Say I need to process three or four different events, like calculating some number from market data feeds, order/trade feeds and 'outputting' some derivative of this data. Most of the time, these events or streams of data need to be processed in order (at least in order with respect to some key...for example, all orders for a specific symbol have to be processed in order, but in parallel with respect to unrelated symbols)

I create a normal Java object with methods which mutate state. Rather than letting those methods directly change state, I put their parameters (by converting them to a command object) in a fifo queue (erlang's mailbox), and a react() method which processes that queue. This way, all updates have to go through a single queue and the react() method can only be accessed one update at a time. Theoretically this should save me the need to lock or synchronize on this method.

However, this queue is basically an producer/consumer queue, which means it is a blocking queue. Blocking is very bad for scalability. Also, having a single queue means all my update command objects (of different types) come out of the queue with some overly generic super type (like Object) and I have to cast them back to the right type and let react() process them.

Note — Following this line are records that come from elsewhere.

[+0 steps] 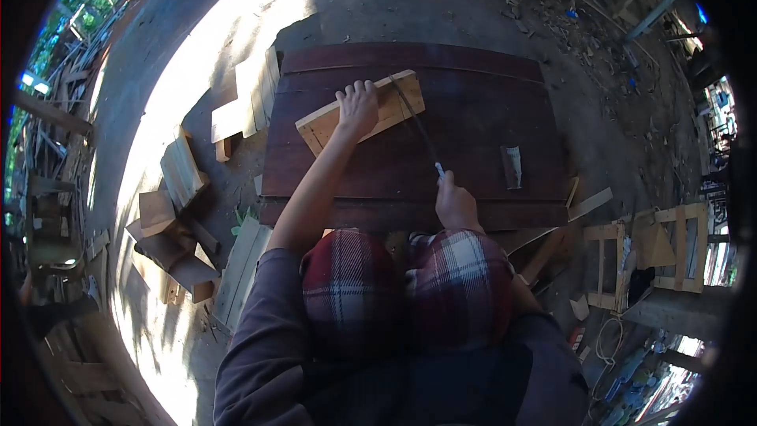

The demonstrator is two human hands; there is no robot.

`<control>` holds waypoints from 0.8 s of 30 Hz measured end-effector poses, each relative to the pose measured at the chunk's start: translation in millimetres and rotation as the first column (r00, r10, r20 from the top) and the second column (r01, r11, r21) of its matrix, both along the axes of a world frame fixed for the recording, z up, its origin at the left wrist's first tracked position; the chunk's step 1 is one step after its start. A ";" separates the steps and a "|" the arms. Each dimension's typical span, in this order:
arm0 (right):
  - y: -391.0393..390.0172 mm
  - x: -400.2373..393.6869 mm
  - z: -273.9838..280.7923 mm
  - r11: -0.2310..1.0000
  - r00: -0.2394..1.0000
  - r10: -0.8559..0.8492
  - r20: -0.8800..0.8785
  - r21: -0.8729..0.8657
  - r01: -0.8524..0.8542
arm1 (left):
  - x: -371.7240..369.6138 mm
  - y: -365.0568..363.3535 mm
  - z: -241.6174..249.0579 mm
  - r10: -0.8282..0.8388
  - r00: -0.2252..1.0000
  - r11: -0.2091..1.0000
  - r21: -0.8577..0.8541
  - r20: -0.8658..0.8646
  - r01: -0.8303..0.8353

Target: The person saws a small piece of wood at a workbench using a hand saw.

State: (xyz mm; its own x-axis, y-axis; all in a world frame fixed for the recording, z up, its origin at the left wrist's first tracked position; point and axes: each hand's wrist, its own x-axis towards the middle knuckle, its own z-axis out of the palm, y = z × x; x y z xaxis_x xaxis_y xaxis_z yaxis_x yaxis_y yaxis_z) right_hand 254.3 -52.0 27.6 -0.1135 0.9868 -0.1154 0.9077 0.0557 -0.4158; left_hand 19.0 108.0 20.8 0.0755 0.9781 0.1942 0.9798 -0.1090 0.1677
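I have the right grip (pixel 457 203) closed round the end of a long, thin, pale-handled blade (pixel 418 122), which slants away across a wooden board (pixel 325 128) close to its right end. My left grip (pixel 359 106) lies over the board's middle, fingers at its far side; how tightly they close, I can't tell from here. The board sits slantwise on the dark tabletop (pixel 473 126), towards the far left corner. A pale scrap (pixel 515 167) lies near the right edge; beyond the left edge are wood pieces (pixel 183 171).

The board (pixel 389 110) lies on the panel (pixel 473 126), blocks (pixel 181 170) left.
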 end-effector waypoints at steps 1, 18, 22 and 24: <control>1.8 -5.3 8.2 1.000 0.999 0.029 0.037 0.008 -0.030 | -2.4 1.0 -0.2 -0.001 1.000 1.000 -0.013 0.022 0.001; 85.1 -45.4 14.8 0.989 0.995 0.100 -0.021 0.115 -0.097 | 13.8 -25.0 2.9 -0.052 0.996 0.988 0.143 -0.068 0.062; 92.4 -54.5 6.4 0.983 0.996 0.087 0.003 0.165 -0.086 | 12.2 -26.9 6.7 -0.058 0.995 0.987 0.147 -0.081 0.070; 84.6 -49.9 8.6 0.977 0.995 0.098 -0.005 0.189 -0.095 | 15.3 -30.3 11.4 -0.051 0.996 0.992 0.108 -0.075 0.059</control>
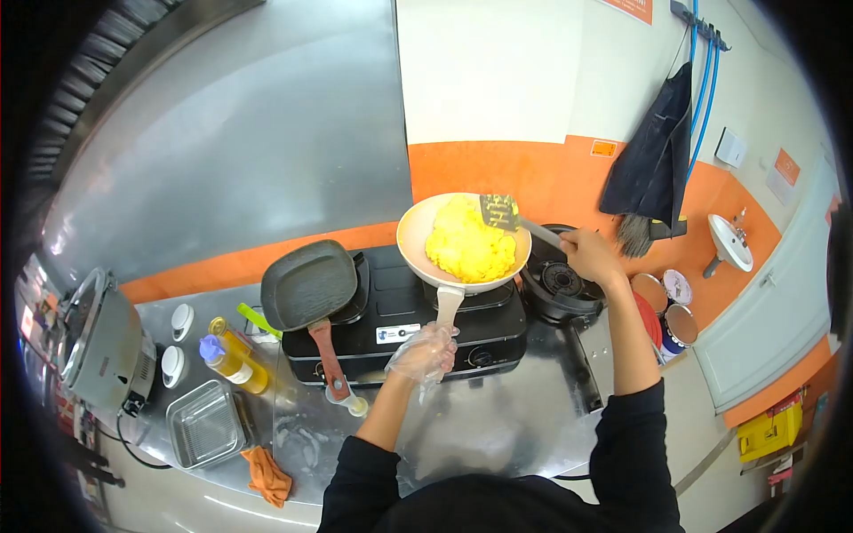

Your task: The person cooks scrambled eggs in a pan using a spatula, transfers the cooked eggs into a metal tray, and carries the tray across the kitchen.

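My left hand (425, 354), in a clear plastic glove, is closed around the cream handle of a light-coloured frying pan (414, 233). Yellow scrambled egg (466, 244) fills much of the pan, which is over the right side of a black gas stove (400, 306). My bare right hand (586, 255) grips a slotted spatula (499, 211) by its grey handle. The spatula's head is at the upper right of the pan, over the egg, with yellow bits on it. The pan hides most of the burner below it.
A dark square pan (309, 282) rests on the stove's left side. Farther left are oil bottles (233, 364), a glass dish (206, 425), an orange cloth (267, 477) and a steel cooker (111, 351). A black burner (562, 281) stands right of the stove.
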### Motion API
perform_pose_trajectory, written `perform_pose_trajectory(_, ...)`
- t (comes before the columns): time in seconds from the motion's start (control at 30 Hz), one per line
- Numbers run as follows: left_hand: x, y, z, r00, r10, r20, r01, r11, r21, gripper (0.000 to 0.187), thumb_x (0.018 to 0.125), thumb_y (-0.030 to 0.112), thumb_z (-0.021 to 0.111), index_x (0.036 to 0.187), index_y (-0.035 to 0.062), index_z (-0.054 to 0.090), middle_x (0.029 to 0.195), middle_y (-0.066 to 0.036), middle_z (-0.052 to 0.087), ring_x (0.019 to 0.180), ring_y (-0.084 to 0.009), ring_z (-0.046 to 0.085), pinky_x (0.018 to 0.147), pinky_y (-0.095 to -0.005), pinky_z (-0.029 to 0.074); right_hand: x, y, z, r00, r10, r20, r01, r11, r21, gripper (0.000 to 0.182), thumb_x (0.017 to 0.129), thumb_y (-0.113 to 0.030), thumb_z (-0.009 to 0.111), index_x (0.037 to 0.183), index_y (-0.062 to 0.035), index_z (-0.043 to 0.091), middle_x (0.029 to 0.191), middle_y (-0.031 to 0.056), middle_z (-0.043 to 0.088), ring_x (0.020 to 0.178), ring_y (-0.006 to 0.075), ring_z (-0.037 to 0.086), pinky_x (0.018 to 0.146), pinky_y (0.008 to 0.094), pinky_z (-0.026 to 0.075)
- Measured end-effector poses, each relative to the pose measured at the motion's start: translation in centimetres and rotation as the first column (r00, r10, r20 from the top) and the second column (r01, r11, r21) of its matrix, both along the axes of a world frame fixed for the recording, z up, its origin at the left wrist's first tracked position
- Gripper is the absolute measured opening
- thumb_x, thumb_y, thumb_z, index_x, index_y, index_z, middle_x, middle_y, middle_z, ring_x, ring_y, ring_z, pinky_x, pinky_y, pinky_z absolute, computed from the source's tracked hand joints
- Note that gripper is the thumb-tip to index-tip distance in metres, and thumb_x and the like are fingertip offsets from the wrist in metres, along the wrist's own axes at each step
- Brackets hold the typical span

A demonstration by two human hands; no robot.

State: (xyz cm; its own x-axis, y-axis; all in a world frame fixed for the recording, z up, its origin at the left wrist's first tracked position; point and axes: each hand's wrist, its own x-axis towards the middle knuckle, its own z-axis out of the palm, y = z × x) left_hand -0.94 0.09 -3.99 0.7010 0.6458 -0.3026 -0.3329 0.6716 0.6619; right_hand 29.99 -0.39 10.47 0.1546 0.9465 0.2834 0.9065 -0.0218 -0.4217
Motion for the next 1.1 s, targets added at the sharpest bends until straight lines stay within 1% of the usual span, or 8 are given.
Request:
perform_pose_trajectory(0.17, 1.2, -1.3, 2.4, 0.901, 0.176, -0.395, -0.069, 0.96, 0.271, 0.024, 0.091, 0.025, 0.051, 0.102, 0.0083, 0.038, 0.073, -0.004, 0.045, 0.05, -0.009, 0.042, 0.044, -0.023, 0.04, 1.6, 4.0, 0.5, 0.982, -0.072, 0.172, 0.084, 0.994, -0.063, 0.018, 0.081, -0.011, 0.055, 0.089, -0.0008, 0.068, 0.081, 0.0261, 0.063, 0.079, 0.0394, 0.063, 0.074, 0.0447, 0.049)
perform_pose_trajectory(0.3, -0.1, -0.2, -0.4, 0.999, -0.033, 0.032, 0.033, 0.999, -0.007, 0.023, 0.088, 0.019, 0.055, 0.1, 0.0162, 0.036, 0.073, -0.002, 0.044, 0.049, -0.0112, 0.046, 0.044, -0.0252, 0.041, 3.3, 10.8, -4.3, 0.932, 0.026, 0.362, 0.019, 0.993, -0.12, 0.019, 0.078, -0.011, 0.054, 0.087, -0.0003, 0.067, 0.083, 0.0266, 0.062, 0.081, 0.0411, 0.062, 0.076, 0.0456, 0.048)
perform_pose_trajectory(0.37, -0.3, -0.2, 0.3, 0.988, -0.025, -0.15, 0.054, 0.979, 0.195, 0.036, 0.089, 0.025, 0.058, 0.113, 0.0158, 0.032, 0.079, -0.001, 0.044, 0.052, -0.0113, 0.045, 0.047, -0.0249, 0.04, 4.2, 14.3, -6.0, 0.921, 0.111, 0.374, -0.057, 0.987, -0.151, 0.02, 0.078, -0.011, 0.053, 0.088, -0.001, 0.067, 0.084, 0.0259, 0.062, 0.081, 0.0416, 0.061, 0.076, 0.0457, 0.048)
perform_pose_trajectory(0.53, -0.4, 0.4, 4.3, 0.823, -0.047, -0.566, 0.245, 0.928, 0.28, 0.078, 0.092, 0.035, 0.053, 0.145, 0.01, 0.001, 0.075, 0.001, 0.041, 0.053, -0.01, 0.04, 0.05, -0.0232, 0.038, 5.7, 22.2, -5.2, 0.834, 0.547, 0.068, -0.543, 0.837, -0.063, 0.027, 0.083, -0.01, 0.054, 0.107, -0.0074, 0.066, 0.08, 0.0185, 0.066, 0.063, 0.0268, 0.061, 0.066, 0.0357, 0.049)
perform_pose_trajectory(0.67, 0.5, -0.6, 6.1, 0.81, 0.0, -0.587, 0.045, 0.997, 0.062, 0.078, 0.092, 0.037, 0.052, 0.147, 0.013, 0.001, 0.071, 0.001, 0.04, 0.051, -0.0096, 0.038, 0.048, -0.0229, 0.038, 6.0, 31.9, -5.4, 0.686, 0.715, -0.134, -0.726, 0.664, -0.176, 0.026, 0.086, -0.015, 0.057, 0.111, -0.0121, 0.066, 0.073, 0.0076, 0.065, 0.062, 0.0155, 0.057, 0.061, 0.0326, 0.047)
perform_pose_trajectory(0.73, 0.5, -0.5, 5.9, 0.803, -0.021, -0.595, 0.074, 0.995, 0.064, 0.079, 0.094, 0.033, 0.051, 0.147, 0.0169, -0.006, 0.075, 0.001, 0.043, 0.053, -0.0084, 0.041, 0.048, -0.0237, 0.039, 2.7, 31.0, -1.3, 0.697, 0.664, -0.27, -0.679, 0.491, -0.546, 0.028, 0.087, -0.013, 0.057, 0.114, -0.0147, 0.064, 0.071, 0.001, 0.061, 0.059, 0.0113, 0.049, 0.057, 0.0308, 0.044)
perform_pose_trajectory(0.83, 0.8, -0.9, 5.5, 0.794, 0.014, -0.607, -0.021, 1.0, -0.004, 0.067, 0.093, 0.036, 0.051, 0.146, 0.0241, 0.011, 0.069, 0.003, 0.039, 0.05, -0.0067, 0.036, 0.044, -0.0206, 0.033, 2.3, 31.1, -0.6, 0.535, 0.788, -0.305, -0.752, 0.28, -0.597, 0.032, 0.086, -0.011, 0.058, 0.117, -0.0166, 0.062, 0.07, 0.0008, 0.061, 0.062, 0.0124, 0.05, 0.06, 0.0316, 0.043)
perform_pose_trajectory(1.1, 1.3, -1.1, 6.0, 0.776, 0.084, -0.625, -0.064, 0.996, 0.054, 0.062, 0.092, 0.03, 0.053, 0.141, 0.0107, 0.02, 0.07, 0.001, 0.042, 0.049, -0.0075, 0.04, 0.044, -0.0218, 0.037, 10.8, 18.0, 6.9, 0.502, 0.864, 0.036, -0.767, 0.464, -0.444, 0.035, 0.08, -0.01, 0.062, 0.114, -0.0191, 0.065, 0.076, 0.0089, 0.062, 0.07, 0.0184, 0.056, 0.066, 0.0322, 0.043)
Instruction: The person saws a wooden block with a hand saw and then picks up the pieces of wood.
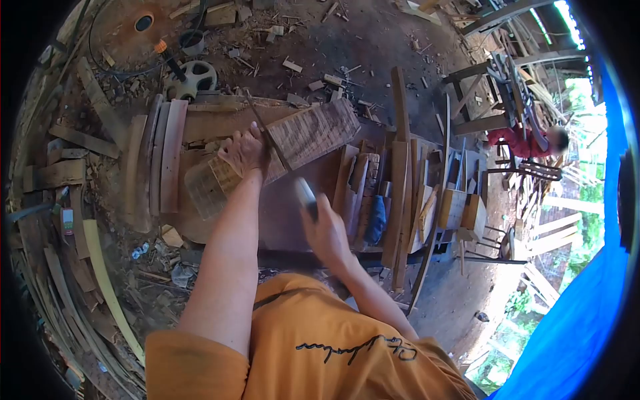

Once this actorized object produces an output, to be consumed by another such object, I go through the same process. In other words, I've changed the programming model from object oriented, with methods which return results, to some sort of continuation passing nightmare where all my methods become asynchronous.

Any ideas how I can approach this?

+2  A: 

Use one of the excellent Actors libraries that have appeared recently. Alex Miller wrote a good two part piece for Javaworld on Actors.

I also personally quite like Actor's Guild.

GaryF
+2  A: 

You might also want to look into Scala's actors (you could see them as a kind of Java library), see for instance: The busy Java developer's guide to Scala: Dive deeper into Scala concurrency.